### REQUIRED ACTION
For each line of the data below that contains "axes", return that line.

◇ ◇ ◇ ◇ ◇ ◇ ◇

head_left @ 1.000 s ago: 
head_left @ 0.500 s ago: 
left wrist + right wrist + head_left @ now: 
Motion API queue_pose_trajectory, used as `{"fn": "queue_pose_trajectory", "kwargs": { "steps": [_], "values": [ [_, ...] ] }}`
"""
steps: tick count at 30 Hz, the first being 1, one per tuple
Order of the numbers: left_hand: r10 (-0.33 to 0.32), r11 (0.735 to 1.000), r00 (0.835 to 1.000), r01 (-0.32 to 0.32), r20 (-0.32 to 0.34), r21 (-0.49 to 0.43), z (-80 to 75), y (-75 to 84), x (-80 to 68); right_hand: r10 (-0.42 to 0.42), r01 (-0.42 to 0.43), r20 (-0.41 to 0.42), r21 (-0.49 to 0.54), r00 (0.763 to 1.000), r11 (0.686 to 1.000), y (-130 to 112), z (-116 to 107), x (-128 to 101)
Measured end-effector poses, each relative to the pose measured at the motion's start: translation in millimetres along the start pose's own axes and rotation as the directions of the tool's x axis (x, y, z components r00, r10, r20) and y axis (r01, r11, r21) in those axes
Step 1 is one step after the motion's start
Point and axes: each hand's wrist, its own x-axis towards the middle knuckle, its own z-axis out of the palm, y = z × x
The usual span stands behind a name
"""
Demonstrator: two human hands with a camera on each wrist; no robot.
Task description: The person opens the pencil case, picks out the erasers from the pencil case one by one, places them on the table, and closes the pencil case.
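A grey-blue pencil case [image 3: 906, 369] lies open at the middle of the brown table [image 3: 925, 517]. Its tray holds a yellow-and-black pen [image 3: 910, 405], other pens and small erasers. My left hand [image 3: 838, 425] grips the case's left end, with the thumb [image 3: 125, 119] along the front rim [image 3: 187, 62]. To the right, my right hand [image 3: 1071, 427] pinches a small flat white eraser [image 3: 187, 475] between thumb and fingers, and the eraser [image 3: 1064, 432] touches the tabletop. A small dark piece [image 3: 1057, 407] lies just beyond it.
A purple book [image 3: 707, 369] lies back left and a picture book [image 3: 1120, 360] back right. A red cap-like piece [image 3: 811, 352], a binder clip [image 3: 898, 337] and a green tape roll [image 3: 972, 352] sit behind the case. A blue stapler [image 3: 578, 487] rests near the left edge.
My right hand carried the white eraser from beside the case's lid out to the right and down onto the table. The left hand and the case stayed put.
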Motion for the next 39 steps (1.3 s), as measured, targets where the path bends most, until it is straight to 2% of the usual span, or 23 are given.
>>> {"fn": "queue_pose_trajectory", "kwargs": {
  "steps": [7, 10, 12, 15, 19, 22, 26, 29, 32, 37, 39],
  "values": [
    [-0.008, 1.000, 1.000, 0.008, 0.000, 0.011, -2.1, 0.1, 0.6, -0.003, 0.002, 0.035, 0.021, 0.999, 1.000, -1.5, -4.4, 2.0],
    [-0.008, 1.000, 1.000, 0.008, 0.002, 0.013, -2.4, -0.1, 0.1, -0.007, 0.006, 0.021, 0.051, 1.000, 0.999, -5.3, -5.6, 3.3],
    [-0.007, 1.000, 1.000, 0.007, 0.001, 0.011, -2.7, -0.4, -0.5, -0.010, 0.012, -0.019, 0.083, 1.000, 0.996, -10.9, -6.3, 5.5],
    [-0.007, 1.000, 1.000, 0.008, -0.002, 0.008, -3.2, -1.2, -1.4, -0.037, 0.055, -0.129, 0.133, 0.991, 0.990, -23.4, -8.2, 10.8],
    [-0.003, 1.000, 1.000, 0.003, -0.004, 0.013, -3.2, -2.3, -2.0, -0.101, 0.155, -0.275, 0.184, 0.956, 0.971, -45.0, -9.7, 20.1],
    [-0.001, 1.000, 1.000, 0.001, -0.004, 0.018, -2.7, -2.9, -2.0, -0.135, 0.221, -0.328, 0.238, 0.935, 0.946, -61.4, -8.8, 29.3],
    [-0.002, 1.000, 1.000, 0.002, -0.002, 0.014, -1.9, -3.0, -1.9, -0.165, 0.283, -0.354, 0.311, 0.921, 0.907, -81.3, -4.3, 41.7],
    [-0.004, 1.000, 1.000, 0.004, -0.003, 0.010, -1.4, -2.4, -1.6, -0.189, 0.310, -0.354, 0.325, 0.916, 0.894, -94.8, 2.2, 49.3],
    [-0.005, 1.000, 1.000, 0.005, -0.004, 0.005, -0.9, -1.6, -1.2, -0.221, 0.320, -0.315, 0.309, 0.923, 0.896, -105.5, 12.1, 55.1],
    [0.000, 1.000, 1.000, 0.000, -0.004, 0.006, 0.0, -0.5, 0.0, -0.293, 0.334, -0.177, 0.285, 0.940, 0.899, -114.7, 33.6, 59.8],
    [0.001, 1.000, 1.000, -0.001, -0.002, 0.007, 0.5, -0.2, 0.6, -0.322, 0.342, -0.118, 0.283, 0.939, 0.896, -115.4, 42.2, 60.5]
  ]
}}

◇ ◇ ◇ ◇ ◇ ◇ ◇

### RESULT
Measured end-effector poses, each relative to the pose measured at the motion's start: translation in millimetres along the start pose's own axes and rotation as the directions of the tool's x axis (x, y, z components r00, r10, r20) and y axis (r01, r11, r21) in those axes
Point and axes: each hand's wrist, its own x-axis towards the middle knuckle, its own z-axis out of the palm, y = z × x

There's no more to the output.